▶ **Your goal**: Scan the entries line by line and return those with "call".

-- -- --

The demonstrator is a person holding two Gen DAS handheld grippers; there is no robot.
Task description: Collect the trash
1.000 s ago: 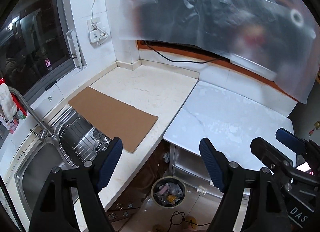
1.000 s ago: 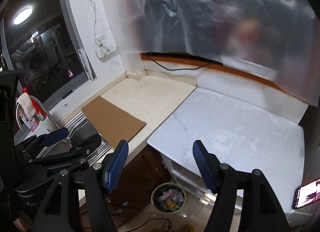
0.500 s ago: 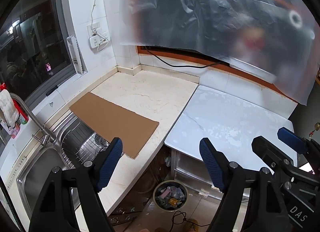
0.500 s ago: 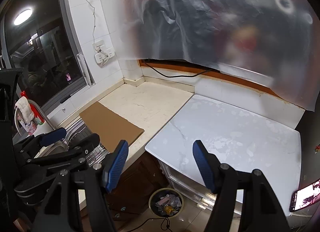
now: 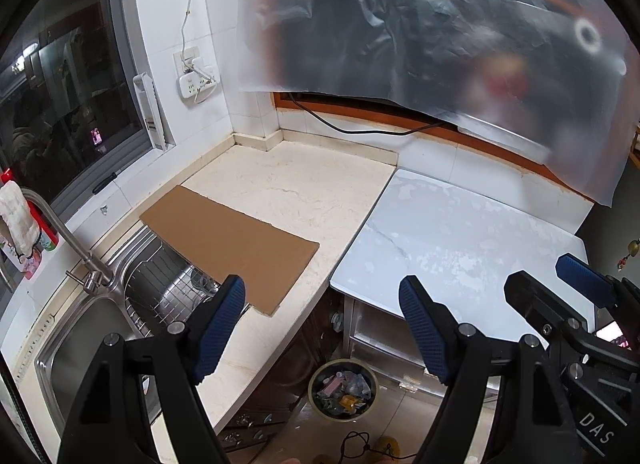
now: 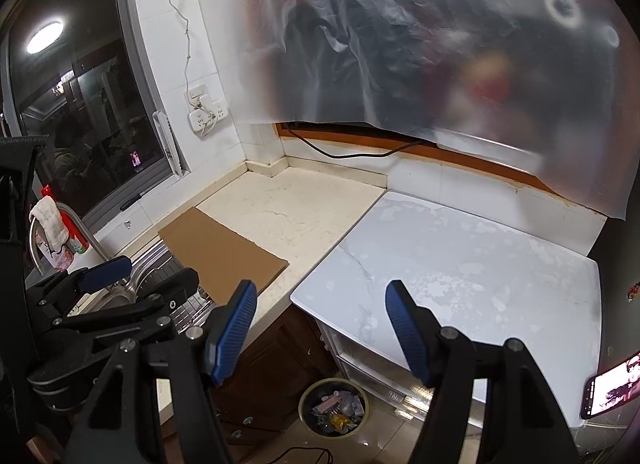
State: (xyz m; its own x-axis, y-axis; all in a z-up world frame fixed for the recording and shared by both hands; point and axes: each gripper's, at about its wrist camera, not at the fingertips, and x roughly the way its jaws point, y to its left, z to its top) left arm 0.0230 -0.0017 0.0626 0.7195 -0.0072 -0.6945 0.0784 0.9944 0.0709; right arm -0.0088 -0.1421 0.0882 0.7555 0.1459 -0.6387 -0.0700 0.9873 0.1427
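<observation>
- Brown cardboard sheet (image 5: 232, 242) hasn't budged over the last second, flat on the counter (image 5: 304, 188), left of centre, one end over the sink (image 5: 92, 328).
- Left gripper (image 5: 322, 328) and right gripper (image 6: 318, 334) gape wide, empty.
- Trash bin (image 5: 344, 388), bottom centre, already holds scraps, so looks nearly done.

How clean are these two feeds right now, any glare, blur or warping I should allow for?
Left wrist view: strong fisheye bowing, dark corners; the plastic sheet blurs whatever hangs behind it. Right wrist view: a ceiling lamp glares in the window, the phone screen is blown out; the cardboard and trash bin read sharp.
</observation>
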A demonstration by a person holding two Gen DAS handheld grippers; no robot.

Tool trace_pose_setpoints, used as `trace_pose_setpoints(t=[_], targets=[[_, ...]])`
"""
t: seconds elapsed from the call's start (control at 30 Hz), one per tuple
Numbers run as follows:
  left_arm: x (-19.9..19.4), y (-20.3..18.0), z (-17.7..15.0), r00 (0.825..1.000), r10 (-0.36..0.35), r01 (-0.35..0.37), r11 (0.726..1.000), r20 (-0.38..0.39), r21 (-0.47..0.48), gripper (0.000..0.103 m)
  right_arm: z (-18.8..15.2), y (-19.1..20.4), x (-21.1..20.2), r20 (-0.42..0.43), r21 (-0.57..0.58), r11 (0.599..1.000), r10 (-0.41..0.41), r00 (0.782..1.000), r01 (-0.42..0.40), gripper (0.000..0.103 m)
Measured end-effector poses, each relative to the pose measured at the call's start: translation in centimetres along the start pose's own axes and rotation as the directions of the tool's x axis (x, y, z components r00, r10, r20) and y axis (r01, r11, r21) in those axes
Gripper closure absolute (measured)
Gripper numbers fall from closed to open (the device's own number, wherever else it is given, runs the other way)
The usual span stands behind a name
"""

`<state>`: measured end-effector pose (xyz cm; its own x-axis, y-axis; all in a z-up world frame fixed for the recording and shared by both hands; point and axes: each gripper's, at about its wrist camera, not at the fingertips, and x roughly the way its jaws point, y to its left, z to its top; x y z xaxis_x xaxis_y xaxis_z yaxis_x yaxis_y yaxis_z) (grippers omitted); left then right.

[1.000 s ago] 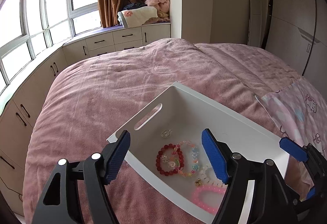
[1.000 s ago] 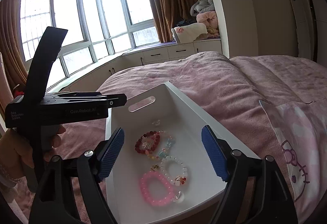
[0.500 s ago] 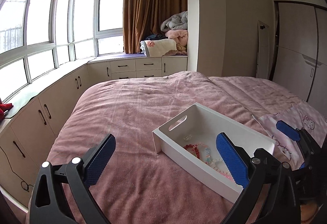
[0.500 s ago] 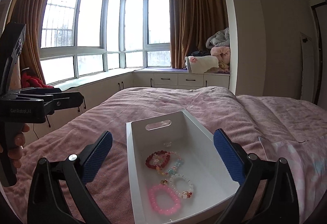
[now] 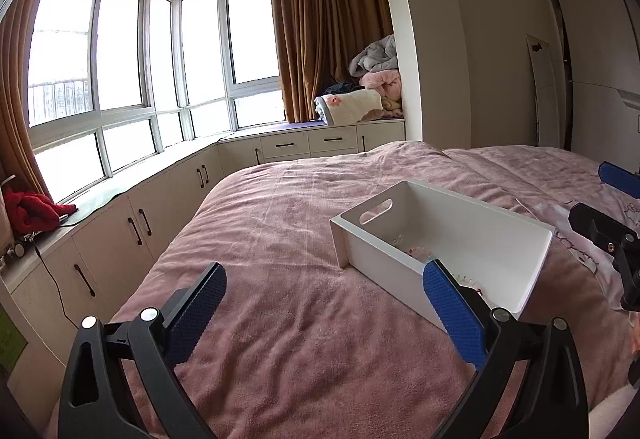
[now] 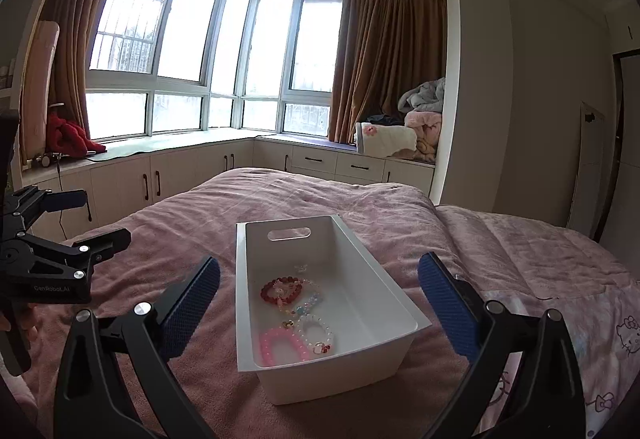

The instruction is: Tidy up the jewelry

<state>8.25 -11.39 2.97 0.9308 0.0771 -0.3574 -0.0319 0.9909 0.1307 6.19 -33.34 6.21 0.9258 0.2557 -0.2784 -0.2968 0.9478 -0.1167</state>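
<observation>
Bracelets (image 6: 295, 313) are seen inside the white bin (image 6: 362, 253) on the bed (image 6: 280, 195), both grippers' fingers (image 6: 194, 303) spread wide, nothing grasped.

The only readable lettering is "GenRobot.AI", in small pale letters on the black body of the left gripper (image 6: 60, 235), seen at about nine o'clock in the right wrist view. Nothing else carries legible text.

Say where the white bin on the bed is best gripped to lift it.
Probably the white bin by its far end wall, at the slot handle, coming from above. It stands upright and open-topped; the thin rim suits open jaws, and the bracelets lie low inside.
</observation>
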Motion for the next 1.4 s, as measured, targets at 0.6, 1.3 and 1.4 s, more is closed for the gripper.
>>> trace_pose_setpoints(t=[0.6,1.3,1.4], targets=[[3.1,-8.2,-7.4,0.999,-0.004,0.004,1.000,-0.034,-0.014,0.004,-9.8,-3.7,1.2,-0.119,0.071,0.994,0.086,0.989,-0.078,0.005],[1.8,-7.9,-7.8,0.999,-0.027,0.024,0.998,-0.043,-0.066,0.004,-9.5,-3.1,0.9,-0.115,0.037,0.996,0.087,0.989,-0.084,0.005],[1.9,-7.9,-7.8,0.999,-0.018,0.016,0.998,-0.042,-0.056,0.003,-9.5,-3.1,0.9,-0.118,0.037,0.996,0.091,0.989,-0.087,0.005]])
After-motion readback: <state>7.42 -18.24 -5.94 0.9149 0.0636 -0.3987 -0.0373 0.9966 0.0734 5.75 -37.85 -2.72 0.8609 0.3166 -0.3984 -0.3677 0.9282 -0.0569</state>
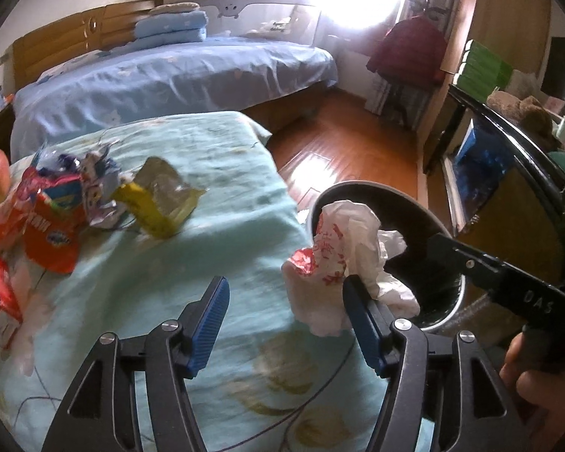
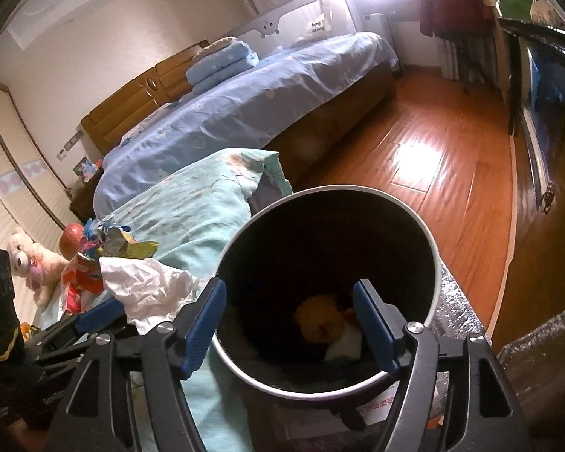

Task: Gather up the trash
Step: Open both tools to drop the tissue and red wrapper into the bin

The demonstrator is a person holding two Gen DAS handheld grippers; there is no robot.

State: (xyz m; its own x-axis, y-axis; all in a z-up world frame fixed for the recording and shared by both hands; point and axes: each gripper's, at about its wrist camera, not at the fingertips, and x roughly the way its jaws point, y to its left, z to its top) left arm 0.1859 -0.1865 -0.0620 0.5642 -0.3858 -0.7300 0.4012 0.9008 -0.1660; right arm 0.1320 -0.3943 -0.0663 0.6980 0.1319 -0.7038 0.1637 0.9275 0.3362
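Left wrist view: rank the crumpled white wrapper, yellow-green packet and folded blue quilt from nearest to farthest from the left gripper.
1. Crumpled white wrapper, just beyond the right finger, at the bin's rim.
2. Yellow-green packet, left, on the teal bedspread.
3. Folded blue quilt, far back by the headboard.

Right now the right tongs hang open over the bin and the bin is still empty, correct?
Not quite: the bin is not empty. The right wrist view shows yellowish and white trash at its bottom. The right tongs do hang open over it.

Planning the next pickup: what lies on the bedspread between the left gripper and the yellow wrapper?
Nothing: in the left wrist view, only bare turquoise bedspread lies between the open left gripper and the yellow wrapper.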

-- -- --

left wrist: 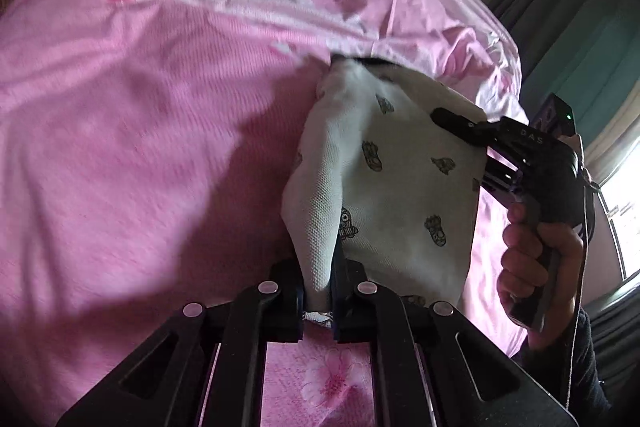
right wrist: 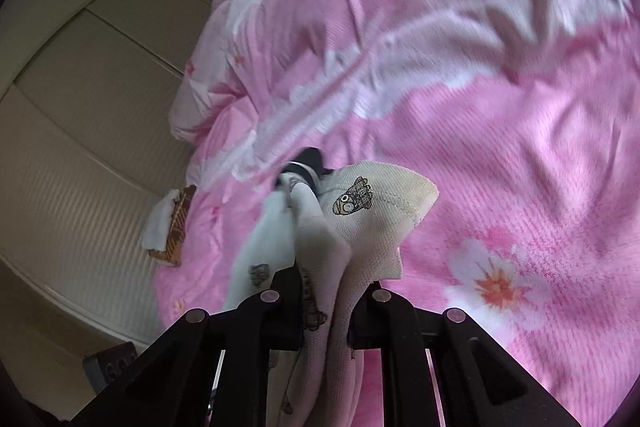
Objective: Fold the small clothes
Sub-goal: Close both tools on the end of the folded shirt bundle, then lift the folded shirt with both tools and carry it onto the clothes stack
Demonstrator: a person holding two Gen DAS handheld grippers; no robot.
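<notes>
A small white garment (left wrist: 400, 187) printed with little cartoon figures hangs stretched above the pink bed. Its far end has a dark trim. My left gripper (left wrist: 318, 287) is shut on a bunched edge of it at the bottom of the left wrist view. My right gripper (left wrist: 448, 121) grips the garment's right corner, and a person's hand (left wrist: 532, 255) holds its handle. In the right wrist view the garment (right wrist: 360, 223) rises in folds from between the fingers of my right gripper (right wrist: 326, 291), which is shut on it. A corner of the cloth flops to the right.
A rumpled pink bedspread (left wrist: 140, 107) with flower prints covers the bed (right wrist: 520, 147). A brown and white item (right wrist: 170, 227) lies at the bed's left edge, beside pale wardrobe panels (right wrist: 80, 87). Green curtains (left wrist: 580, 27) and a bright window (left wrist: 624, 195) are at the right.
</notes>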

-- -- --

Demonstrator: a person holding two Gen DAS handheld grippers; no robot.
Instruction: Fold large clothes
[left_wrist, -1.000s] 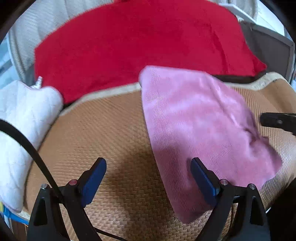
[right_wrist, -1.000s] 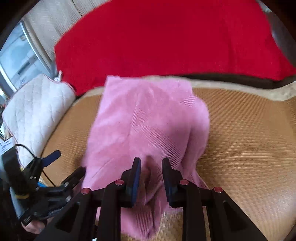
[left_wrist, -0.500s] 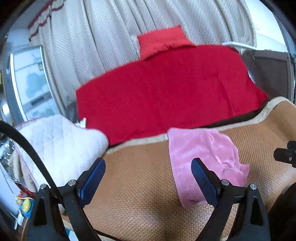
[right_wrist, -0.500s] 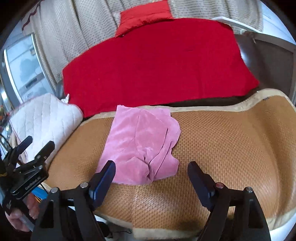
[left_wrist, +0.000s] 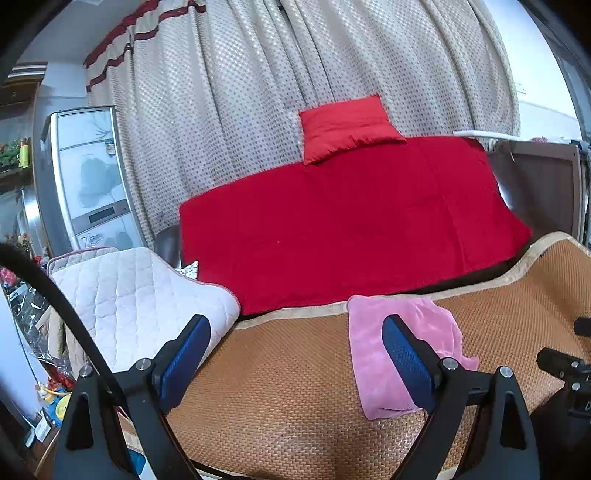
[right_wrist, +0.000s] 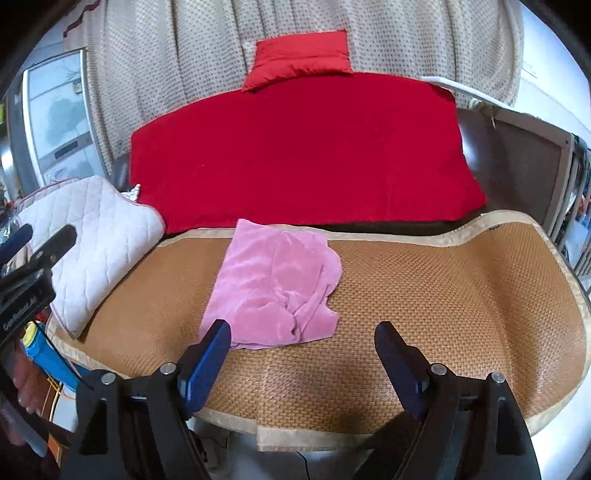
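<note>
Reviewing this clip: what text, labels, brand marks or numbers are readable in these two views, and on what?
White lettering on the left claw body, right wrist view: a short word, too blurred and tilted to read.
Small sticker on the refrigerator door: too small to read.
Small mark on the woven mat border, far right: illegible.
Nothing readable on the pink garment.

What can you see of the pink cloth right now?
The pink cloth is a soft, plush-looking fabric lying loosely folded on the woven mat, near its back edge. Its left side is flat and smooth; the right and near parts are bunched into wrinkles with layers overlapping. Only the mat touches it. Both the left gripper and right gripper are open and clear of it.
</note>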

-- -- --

▶ **Reply**:
t: seconds elapsed from the call's start (control at 30 Hz), one per tuple
Measured end-effector poses, each relative to the pose measured at the call's start: translation in centimetres along the start pose's own axes and rotation as the directions of the tool's x axis (x, y, z components r00, r10, r20) and y axis (r01, r11, r21) in those axes

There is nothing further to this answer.